Monday, May 18, 2009

movie commentary: No Country for Old Men

I wish the Coen brothers and their cast and crew weren’t so good at what they do in No Country for Old Men, because in spite of that it depicts violence with the darkness and horror it deserves, it conveys that random violence is unstoppable.

This movie does a great job of depicting a universal theme through a very particular conflict between the specter of nonsensical violence and one older sheriff’s lifelong struggle to quell it.  Finally, in the wisdom of old age, our man (Tommy Lee Jones) gives up and gives in. He retires from the external, but not the internal struggle, that of wrestling with the inevitability of death.

On first viewing I thought that most of the wisdom was distilled right out of this movie, and I think viewers may not see what’s profound about it, but may instead be carried by the horror, surprise, and believe it or not, the charm of it.

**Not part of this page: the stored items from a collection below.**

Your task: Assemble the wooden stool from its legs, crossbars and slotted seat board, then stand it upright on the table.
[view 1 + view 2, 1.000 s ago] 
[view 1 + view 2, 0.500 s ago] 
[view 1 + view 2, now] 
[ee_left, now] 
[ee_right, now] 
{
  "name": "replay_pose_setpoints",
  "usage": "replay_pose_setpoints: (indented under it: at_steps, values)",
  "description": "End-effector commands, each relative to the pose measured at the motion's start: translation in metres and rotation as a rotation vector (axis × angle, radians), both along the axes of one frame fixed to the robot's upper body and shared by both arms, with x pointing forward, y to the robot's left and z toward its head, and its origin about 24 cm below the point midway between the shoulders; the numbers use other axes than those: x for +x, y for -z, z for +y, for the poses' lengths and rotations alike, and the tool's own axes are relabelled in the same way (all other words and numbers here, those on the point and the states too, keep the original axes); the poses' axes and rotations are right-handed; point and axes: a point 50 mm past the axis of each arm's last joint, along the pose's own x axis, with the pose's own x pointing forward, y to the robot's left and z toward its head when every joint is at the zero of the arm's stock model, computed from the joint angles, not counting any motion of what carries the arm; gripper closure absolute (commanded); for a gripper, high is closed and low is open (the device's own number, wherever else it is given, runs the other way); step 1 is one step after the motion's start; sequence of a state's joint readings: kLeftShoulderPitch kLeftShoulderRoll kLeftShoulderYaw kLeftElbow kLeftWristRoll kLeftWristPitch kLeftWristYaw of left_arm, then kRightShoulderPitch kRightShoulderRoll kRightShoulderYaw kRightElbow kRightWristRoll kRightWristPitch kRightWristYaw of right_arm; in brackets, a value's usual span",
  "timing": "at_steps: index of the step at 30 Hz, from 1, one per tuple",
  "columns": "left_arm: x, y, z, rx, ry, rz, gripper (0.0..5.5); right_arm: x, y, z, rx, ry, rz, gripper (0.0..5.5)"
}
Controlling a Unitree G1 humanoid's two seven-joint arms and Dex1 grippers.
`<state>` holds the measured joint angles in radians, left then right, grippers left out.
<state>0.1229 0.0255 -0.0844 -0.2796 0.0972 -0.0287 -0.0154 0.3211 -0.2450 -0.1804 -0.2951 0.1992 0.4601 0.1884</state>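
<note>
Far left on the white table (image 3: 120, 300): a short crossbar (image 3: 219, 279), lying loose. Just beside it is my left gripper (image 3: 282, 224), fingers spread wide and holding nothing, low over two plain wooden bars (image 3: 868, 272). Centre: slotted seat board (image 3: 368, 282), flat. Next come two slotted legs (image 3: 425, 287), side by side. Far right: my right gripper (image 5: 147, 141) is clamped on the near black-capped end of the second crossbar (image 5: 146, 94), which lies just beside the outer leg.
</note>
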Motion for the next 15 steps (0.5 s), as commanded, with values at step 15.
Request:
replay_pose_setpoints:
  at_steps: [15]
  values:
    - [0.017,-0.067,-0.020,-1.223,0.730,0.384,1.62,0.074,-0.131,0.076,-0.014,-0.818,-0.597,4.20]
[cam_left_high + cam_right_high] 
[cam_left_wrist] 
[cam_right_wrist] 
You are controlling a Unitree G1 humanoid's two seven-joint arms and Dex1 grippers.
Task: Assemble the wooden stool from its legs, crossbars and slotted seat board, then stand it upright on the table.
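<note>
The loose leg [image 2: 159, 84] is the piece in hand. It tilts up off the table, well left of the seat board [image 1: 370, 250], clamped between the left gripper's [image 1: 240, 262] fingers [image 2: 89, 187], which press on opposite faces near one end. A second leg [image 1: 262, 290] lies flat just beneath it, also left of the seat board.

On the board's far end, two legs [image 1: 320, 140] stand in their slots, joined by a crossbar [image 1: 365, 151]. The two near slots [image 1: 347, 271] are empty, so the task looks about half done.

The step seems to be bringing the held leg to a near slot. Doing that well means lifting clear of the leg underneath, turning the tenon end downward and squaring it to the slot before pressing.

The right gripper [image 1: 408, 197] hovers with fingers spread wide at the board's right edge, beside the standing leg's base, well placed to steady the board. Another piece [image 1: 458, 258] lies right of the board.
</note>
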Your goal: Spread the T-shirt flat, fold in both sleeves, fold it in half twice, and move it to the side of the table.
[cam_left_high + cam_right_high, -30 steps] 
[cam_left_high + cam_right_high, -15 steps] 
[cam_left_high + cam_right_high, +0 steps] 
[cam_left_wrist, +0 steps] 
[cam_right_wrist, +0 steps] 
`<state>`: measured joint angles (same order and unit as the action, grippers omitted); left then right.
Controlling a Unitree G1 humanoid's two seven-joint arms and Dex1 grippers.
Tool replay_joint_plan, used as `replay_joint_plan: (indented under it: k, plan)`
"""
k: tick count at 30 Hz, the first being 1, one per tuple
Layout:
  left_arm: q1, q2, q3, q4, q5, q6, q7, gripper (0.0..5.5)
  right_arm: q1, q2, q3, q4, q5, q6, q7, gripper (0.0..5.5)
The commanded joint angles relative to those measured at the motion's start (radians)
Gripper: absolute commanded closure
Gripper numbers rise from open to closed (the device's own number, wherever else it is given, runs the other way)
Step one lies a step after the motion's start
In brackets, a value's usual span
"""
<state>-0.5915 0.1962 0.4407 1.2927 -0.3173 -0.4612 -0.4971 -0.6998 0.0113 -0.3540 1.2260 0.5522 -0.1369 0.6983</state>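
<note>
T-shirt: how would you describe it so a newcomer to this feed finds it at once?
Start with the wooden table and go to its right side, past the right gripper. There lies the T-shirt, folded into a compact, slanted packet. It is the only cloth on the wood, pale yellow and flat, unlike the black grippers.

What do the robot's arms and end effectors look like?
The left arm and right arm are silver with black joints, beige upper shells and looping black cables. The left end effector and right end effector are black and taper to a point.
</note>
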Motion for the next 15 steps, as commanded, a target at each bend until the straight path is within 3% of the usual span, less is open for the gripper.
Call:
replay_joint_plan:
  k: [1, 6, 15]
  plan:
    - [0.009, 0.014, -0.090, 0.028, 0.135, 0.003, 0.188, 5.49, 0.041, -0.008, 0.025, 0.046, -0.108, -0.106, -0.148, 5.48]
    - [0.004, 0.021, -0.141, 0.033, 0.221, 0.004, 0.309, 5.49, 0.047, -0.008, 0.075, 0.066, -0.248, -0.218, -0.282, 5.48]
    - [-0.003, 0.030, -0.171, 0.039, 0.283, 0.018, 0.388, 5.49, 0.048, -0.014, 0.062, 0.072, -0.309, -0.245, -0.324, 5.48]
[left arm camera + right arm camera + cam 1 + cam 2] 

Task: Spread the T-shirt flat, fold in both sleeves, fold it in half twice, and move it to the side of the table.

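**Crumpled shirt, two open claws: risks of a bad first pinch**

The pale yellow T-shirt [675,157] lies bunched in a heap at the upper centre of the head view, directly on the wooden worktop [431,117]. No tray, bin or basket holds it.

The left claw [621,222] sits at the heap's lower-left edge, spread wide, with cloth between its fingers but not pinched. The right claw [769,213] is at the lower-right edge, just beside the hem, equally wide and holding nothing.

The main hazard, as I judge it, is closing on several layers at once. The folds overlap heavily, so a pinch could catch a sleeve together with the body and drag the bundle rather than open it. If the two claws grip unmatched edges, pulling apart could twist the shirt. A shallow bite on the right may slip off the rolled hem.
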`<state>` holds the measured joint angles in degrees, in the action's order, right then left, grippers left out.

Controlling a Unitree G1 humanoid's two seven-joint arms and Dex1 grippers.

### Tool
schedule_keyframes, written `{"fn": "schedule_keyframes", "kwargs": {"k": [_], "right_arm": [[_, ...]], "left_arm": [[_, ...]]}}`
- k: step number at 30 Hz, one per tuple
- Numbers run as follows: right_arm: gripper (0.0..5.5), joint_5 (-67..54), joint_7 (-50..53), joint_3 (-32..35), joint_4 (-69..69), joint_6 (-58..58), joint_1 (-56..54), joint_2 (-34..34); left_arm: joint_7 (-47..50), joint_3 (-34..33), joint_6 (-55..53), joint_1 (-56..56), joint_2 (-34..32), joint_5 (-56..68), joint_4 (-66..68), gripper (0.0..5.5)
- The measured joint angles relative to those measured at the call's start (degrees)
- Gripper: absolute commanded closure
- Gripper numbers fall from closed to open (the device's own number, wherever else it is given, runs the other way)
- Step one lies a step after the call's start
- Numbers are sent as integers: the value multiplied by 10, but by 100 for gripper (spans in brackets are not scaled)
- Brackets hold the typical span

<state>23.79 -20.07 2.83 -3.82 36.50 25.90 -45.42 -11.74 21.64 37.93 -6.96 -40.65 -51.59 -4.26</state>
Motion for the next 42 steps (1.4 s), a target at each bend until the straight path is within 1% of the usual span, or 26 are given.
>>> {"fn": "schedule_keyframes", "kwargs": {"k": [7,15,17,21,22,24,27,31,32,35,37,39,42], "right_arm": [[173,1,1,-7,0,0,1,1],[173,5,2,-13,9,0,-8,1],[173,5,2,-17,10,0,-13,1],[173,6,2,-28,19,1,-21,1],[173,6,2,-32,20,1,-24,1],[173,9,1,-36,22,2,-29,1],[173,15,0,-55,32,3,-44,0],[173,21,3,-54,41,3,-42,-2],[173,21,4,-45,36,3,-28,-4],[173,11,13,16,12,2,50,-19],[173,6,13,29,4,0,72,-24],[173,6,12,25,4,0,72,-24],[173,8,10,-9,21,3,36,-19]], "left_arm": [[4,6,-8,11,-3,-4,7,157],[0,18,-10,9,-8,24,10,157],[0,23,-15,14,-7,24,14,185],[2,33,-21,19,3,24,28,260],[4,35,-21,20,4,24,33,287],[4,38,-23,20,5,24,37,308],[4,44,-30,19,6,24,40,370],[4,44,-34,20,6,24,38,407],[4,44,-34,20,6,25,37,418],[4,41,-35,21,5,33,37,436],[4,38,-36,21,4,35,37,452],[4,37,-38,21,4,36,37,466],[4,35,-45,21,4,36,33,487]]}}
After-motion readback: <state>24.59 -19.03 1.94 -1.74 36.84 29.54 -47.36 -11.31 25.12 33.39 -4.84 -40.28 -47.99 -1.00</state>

On the rugged and empty desert, there is nothing anyone can do to stop death, and finally, someone else’s or one’s own death, is, in the end, appealing, because we don’t have to be in control, and in fact, we may as well give up that illusion because we have never been and will never be in control of death. Yet, the making of the film itself is the antithesis of this, because the movie itself is extremely well organized and executed.

A film cannot do what a novel does, of course. Films may be more complex to produce but they are inevitably stupider. Ironically, they have a greater impact on people. I only hope people can read into this one all the possible meanings that it doesn’t willingly serve up.

In the end, it is the only important woman in the film who has any sensible conversation with the monstrous killer on the loose. She refuses to play the randomness of death game he administers, and it is his undoing.

She calls him to an accounting of himself. Human beings are capable of choosing between destroying and creating, between killing and loving, she tells him in her bedroom where he has been lurking in the dark, waiting for her.

Who will see that the film itself is the antithesis of its own message? The killer walks away, broken by what he considers to be his own fate, finally undone by his own distraction, for he has glimpsed goodness in the form of that woman and isn’t looking at the stoplight or the car that hurls into him.

I am afraid that too many people, especially young people, won’t read the film; they'll merely see it. And so, once again, they will see violence glamorized, through the dark mystique of the Coen brothers’ filmmaking.

Perhaps the Coen bros themselves have no other choice than to exorcise monstrous violence by embodying it in film.  But they too have options. I would say it is only a film, but that means nothing these days. Films mean money and lots of it.